La commotion cérébrale, l'ennemi "insidieux" des soldats ukrainiens
À 15 km de la ligne de front de Bakhmut, dans l'est de l'Ukraine, un véhicule de combat d'infanterie s'arrête en déchirant le silence nocturne. En sort Andrei, claudiquant et le regard hagard.
Un missile s’est abattu sous la voiture du soldat ukrainien. Il ne paraît pas blessé, mais il a besoin d’une aide médicale: il souffre de commotion cérébrale.
"J’ai des étoiles devant les yeux", se plaint le militaire, les bras ballants. "Et dans mon oreille...", commence-t-il en riant nerveusement, bégayant et ne trouvant plus ses mots, "...c'est bloqué".
Désorientation, surdité : ces symptômes sont classiques d'un mal qui touche un soldat sur deux, selon Vasylyna, assistante médicale ukrainienne pour la 80e brigade d’assaut.
Le "vent du boulet", dans le jargon militaire, est une blessure interne due à l’effet de souffle produite lors d’une explosion à proximité, ou lors du tir d’un obus.
"Il y a une différence de pression entre l’extérieur et l’intérieur du corps, créant une sorte de vide", explique la secouriste de 28 ans, assise dans une fourgonnette médicalisée. "Le cerveau et les tympans se compriment tellement que les cellules sont endommagées".
Le travail de Vasylyna consiste à traiter en urgence les soldats blessés venant de la ligne de front, puis les évacuer vers des centres médicaux.
"Ils ont si souvent des commotions qu’ils s'affrontent même pour savoir qui en a le plus", dit-elle, dépitée. "Ils pensent qu’un médicament contre le mal de tête suffit, et ils retournent au front".
Assise sur le skaï gris du fourgon médical, elle s’affaire autour d’Andrei, lui injecte des médicaments en intraveineuse. Le soldat a l’air perdu, ses yeux sautent sans cesse d’un point à un autre. Il va être évacué vers un hôpital.
Vasylyna est persuadée qu'il repartira au combat bien avant sa rémission totale. "Je me bats contre eux constamment, ce sont des enfants, ils refusent de venir se faire soigner", dit-elle.
En rangeant les seringues, elle insiste : "Il est très important d'en parler, de dire aux gens que la commotion est dangereuse, qu'elle prend du temps à guérir".
- "Des abandons tous les jours" -
Car ce mal laisse une cicatrice invisible, et l’accumulation de lésions peut avoir des effets dévastateurs à long terme. "C’est une maladie insidieuse" qui "augmente le risque d’AVC à un âge jeune", prévient Vasylyna.
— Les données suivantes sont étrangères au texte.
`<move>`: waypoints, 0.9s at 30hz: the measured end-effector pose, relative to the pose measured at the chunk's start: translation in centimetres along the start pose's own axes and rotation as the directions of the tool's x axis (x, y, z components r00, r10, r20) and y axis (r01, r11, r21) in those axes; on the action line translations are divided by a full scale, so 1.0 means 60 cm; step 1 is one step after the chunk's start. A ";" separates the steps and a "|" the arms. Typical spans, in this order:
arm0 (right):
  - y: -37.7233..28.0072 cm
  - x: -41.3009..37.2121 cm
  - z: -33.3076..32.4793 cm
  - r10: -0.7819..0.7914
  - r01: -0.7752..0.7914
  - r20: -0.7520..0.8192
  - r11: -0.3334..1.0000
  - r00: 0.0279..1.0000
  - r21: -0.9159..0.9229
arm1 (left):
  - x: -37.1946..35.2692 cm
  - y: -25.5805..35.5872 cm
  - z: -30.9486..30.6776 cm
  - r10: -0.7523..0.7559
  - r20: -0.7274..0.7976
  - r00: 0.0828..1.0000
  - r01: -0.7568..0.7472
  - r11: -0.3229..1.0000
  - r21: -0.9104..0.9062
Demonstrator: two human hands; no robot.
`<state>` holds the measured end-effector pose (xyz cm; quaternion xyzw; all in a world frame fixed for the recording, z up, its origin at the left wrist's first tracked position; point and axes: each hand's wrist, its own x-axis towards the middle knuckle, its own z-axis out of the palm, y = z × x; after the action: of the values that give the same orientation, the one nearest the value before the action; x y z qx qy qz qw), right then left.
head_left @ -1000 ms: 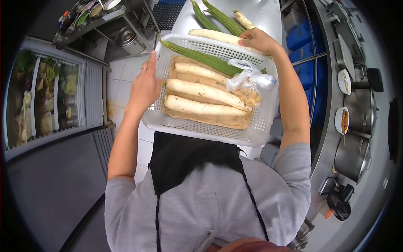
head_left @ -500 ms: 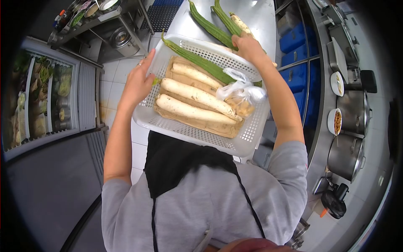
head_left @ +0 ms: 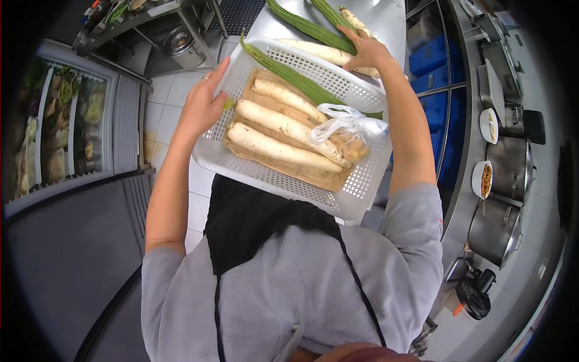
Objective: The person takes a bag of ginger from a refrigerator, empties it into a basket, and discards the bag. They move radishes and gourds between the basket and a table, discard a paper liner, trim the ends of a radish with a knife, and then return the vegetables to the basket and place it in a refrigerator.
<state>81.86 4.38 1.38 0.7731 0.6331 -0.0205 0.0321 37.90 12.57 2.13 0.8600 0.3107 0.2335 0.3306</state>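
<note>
My left hand (head_left: 206,99) is closed on the left rim of a white perforated plastic basket (head_left: 211,155), thumb on the inner side. In the basket lie several white daikon radishes (head_left: 283,128) on brown paper, a long green ridge gourd (head_left: 289,77) along the far side, and a knotted clear plastic bag (head_left: 350,130) with yellowish contents. Beyond the far rim, my right hand (head_left: 369,53) is spread, thumb apart from fingers, over a daikon (head_left: 319,52) on the steel table. Its fingertips reach the end of a ridge gourd (head_left: 310,30).
Another ridge gourd (head_left: 330,15) and a smaller daikon (head_left: 356,21) lie on the steel table (head_left: 259,27). Blue bins (head_left: 431,87) stand at the right, beside a counter with white bowls (head_left: 482,180) and large pots (head_left: 494,229). A glass-front fridge (head_left: 66,127) is at the left.
My right hand has shifted slightly up and right, and its fingers have spread apart. The basket has tilted a little, with my left hand still on its rim.
</note>
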 end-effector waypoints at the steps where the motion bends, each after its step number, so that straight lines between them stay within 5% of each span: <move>1: -0.004 0.002 0.004 -0.014 0.012 -0.066 1.000 0.998 -0.022 | 0.000 0.006 -0.003 -0.015 0.000 1.000 0.015 1.000 -0.006; 4: -0.038 -0.009 -0.049 -0.030 0.019 -0.175 0.998 0.984 -0.066 | 0.000 0.002 -0.003 -0.030 -0.008 1.000 0.030 1.000 0.001; 5: -0.054 -0.019 -0.072 -0.104 0.116 -0.334 0.993 0.937 0.016 | 0.001 -0.002 0.001 -0.033 -0.018 0.999 0.033 0.999 0.002; 8: -0.153 -0.103 -0.123 -0.108 0.171 -0.245 0.953 0.963 0.251 | 0.003 -0.004 0.001 0.009 -0.026 1.000 -0.010 0.999 -0.036; 10: -0.223 -0.147 -0.099 -0.232 0.252 -0.135 0.955 0.963 0.158 | 0.003 0.001 -0.001 -0.035 -0.006 0.999 0.035 0.999 -0.035; 12: -0.267 -0.158 -0.057 -0.159 0.155 0.068 0.986 0.985 0.063 | 0.007 0.000 -0.004 -0.050 0.006 0.999 0.050 0.998 -0.025; 16: -0.275 -0.148 -0.001 -0.142 0.145 -0.168 0.989 0.976 0.009 | 0.010 -0.004 0.003 -0.034 -0.014 0.999 0.034 0.999 -0.009; 21: -0.278 -0.146 0.002 -0.191 0.205 -0.242 0.978 0.951 0.034 | 0.003 -0.009 0.005 -0.015 -0.050 0.999 0.015 1.000 -0.008; 24: -0.279 -0.158 -0.057 -0.133 0.236 -0.462 0.956 0.877 0.173 | 0.004 -0.016 0.003 -0.011 -0.078 0.997 0.011 1.000 0.009; 25: -0.271 -0.153 -0.076 -0.102 0.311 -0.637 0.923 0.764 0.225 | 0.004 -0.019 0.004 -0.006 -0.080 0.997 0.004 1.000 -0.014; 27: -0.255 -0.147 -0.127 0.079 0.307 -0.692 0.856 0.718 0.416 | 0.000 -0.019 0.005 -0.008 -0.071 0.997 0.006 1.000 -0.027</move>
<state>65.05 -0.67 9.27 0.6630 0.6192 0.1009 -0.4085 37.68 13.11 1.14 0.8455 0.3223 0.2668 0.3317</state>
Plus au nord dans la région de Kharkiv, "Prometheus", chef d’une unité d’assaut, regarde d’un oeil vigilant ses combattants qui s’entraînent dans les bois en tenue de camouflage d’hiver.
Comme la plupart de ses hommes, lui aussi a déjà subi des commotions cérébrales. "Ça arrive tous les jours", explique-t-il, masque sur le nez et main sur son arme. "Au front, on a 90% de chance d’avoir une commotion, et de partir avec en combat", dit-il.
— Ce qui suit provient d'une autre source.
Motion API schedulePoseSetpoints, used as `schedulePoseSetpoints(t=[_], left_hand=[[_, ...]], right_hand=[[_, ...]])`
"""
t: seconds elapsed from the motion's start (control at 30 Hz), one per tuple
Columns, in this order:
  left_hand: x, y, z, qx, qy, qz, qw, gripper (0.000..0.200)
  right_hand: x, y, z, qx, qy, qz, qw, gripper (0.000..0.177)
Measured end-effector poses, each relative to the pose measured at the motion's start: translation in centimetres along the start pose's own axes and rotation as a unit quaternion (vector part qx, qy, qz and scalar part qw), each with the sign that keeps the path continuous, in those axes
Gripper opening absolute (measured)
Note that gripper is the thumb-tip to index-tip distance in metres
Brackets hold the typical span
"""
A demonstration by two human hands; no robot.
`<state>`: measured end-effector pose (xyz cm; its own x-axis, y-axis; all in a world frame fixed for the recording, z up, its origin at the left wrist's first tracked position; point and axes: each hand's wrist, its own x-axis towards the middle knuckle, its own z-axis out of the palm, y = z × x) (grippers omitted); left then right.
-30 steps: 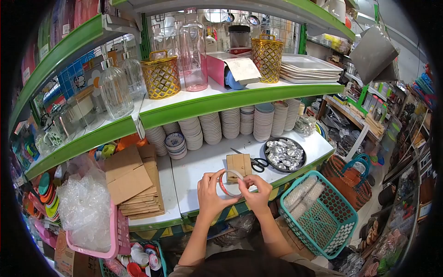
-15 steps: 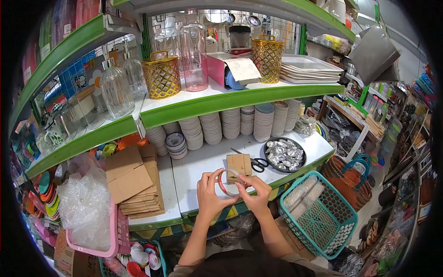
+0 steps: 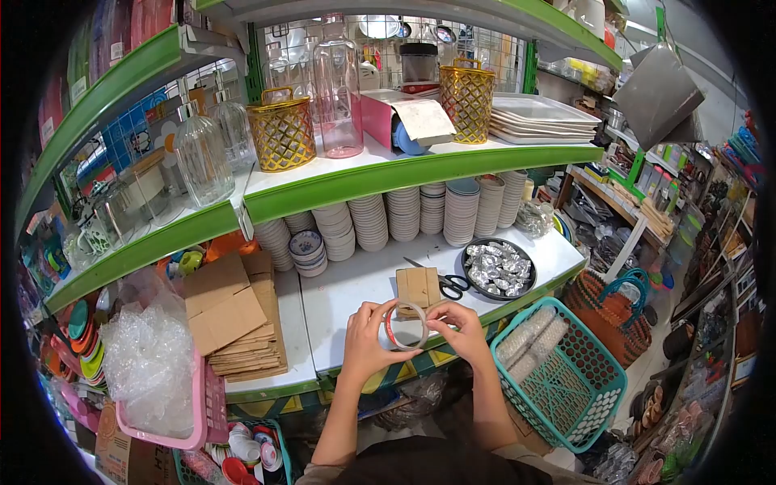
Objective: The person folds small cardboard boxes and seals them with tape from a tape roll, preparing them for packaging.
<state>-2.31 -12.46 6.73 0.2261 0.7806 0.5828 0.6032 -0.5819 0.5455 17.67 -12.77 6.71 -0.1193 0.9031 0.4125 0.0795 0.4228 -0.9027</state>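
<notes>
A roll of clear tape (image 3: 390, 330) with a red inner core is held upright in front of me, above the shelf edge. My left hand (image 3: 365, 343) is wrapped round its left side, fingers on top and thumb below. At the right rim, my right hand (image 3: 459, 330) pinches with thumb and fingertips; whether it has a loose tape end is too small to tell. Just behind the roll lies a small folded cardboard piece (image 3: 417, 284) on the white shelf. Black-handled scissors (image 3: 454, 286) rest beside it, their blade partly behind the cardboard.
A dark round pan (image 3: 533, 279) of foil-wrapped pieces sits at the right. Flat cardboard (image 3: 242, 339) is stacked at the left, near a pink basket (image 3: 212, 404) with bubble wrap. A teal basket (image 3: 558, 372) stands lower right. Stacked bowls (image 3: 369, 222) line the back beneath the green-edged shelf (image 3: 420, 178).
My right hand has shifted slightly right, from across the roll's front to its right rim. The roll has turned to show its opening more fully. My left hand keeps its hold.
</notes>
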Motion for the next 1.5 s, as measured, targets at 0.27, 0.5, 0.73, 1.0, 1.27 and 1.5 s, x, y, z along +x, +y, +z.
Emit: schedulePoseSetpoints(t=[0.27, 0.5, 0.73, 1.0, 1.27, 1.5], left_hand=[[-0.1, 0.2, 0.3, -0.016, -0.028, -0.004, 0.999, 0.089], [-0.2, 0.9, 0.4, -0.002, -0.092, -0.012, 0.996, 0.094], [0.0, 0.6, 1.6, -0.057, -0.089, -0.01, 0.994, 0.086], [0.0, 0.6, 2.7, -0.087, -0.085, -0.008, 0.993, 0.077], [-0.9, 0.4, 4.2, -0.116, -0.109, -0.037, 0.987, 0.073], [-1.3, -0.3, 5.0, -0.096, -0.073, -0.011, 0.993, 0.068]], right_hand=[[-0.2, 0.7, -0.1, 0.007, -0.002, -0.009, 1.0, 0.007], [-0.3, 1.6, 0.2, -0.008, 0.029, -0.019, 0.999, 0.006], [-0.3, 1.6, 1.2, -0.052, 0.083, -0.045, 0.994, 0.006], [-0.4, 2.2, 1.7, -0.116, 0.139, -0.072, 0.981, 0.005], [-0.3, 3.7, 1.9, -0.148, 0.175, -0.074, 0.971, 0.004], [-0.4, 5.4, 2.2, -0.189, 0.173, -0.079, 0.963, 0.006]])
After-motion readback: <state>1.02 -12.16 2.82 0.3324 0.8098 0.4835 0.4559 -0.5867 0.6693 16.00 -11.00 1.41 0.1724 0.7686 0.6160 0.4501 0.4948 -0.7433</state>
Un handicap tactique car elle laisse "hors service pendant au moins trois jours", jusqu'à dix quand elle est grave. "On a des abandons tous les jours à cause de ça, et nos ressources humaines ne sont pas infinies", s'inquiète-t-il.
Pour Prometheus, le premier geste est de tenter de sortir la victime de la stupeur, puis de l'évacuer. "Les gars sont désorientés, ils peuvent tomber par terre, se recroqueviller sur eux-mêmes".
Le commandant fustige surtout l’impact sur la motivation. "Quand le gars a été dans cette situation critique, il sait que ça va arriver à nouveau, et en pire", et lui doit "les remotiver à aller sur le front", explique-t-il à l’AFP.
S’il existe un traitement médicamenteux à suivre, pendant au "minimum dix à quinze jours" à l’hôpital, Vasylyna insiste aussi sur l'importance du repos.
Elle pointe néanmoins du doigt la négligence de médecins civils quand les soldats retournent à la vie normale : "s’ils ne voient pas de blessure grave, ils donnent juste une pilule et les commotions finissent par se chevaucher".
La soignante alerte aussi sur les troubles du sommeil: "les soldats dorment mal, ils ont le système nerveux tendu", ce qui peut aggraver des troubles psychologiques traumatiques.
Prévenir les commotions cérébrales est "presque impossible" relève Vasylyna. Si un casque anti-bruit permet d’équilibrer légèrement la pression dans le cerveau, il ne protège pas "à cent pour cent".